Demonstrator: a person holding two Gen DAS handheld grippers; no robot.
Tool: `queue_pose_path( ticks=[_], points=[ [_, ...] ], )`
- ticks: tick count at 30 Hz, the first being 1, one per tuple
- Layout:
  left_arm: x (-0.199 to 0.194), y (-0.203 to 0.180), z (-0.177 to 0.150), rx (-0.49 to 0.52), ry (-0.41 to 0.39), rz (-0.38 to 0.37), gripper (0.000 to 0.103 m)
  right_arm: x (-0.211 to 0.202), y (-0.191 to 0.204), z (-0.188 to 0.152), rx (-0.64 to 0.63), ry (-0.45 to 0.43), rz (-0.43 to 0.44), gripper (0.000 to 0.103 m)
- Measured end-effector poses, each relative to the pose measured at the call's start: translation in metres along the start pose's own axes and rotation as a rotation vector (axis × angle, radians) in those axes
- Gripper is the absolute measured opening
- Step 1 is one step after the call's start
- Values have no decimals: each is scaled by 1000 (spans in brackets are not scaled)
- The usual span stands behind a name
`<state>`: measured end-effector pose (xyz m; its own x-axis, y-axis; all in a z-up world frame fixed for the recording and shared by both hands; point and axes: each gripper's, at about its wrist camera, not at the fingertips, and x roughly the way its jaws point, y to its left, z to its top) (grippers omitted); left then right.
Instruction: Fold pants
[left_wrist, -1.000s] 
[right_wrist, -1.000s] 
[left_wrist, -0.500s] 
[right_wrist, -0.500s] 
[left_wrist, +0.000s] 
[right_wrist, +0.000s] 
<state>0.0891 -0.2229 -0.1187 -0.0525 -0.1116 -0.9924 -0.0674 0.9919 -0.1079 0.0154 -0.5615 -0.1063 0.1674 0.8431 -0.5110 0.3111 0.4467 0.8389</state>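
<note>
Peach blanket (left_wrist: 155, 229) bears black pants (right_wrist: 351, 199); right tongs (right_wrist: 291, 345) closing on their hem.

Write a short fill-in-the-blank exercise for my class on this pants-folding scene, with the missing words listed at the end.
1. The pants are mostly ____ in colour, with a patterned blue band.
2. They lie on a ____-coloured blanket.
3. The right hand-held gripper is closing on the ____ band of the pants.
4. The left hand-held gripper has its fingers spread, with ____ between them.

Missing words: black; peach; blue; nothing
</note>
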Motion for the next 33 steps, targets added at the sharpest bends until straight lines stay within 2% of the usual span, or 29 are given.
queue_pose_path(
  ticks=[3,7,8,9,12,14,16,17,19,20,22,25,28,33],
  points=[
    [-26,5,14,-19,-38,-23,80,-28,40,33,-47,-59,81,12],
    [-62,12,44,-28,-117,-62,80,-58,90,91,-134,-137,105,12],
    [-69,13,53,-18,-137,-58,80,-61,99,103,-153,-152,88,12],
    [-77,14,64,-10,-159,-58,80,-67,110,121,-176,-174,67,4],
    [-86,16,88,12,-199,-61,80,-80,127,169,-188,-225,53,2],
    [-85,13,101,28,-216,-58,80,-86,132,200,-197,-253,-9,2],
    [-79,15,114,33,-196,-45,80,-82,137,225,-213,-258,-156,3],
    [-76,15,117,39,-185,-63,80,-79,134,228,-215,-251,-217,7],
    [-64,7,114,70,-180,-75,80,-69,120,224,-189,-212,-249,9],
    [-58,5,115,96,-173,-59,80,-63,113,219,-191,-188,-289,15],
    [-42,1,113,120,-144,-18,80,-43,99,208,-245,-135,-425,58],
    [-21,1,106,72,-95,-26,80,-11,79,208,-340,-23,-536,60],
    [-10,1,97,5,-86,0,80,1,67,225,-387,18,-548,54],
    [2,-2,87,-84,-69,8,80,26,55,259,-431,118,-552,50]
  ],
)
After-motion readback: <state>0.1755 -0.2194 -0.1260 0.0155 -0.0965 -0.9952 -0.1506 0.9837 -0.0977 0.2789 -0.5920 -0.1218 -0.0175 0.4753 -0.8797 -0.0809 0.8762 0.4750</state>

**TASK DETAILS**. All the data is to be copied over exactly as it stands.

**SOLUTION TO THE PROBLEM**.
Demonstrator: a person holding two Gen DAS handheld grippers; no robot.
Tool: `queue_pose_path( ticks=[_], points=[ [_, ...] ], )`
- ticks: tick count at 30 Hz, the first being 1, one per tuple
- Layout:
  left_arm: x (-0.199 to 0.194), y (-0.203 to 0.180), z (-0.177 to 0.150), rx (-0.49 to 0.52), ry (-0.41 to 0.39), rz (-0.38 to 0.37), gripper (0.000 to 0.103 m)
  right_arm: x (-0.211 to 0.202), y (-0.191 to 0.204), z (-0.188 to 0.152), rx (-0.64 to 0.63), ry (-0.45 to 0.43), rz (-0.43 to 0.44), gripper (0.000 to 0.103 m)
- Measured end-effector poses, each relative to the pose measured at the call's start: translation in metres along the start pose's own axes and rotation as a rotation vector (axis × angle, radians) in those axes
- Gripper is the absolute measured opening
- Step 1 is one step after the call's start
- Values have no decimals: each is scaled by 1000 (spans in brackets are not scaled)
- The usual span stands behind a name
`<state>`: measured end-effector pose (xyz m; its own x-axis, y-axis; all in a z-up world frame fixed for the recording and shared by both hands; point and axes: each gripper's, at about its wrist camera, not at the fingertips, and x roughly the way its jaws point, y to its left, z to its top) (grippers omitted); left then right.
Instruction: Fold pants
[left_wrist, -1.000s] 
[right_wrist, -1.000s] 
[left_wrist, -0.500s] 
[right_wrist, -0.500s] 
[left_wrist, +0.000s] 
[right_wrist, +0.000s] 
<state>0.0891 -0.2229 -0.1187 -0.0525 -0.1116 -0.9924 -0.0674 0.9919 -0.1079 0.0154 -0.5615 -0.1063 0.1674 0.8431 -0.5110 0.3111 0.4467 0.8389</state>
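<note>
Peach blanket (left_wrist: 155, 229) bears black pants (right_wrist: 351, 199); right tongs (right_wrist: 291, 345) closing on their hem.

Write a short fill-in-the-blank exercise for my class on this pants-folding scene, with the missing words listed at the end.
1. The pants are mostly ____ in colour, with a patterned blue band.
2. They lie on a ____-coloured blanket.
3. The right hand-held gripper is closing on the ____ band of the pants.
4. The left hand-held gripper has its fingers spread, with ____ between them.

Missing words: black; peach; blue; nothing
</note>
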Motion for the next 33 steps, targets added at the sharpest bends until straight lines stay within 2% of the usual span, or 29 are given.
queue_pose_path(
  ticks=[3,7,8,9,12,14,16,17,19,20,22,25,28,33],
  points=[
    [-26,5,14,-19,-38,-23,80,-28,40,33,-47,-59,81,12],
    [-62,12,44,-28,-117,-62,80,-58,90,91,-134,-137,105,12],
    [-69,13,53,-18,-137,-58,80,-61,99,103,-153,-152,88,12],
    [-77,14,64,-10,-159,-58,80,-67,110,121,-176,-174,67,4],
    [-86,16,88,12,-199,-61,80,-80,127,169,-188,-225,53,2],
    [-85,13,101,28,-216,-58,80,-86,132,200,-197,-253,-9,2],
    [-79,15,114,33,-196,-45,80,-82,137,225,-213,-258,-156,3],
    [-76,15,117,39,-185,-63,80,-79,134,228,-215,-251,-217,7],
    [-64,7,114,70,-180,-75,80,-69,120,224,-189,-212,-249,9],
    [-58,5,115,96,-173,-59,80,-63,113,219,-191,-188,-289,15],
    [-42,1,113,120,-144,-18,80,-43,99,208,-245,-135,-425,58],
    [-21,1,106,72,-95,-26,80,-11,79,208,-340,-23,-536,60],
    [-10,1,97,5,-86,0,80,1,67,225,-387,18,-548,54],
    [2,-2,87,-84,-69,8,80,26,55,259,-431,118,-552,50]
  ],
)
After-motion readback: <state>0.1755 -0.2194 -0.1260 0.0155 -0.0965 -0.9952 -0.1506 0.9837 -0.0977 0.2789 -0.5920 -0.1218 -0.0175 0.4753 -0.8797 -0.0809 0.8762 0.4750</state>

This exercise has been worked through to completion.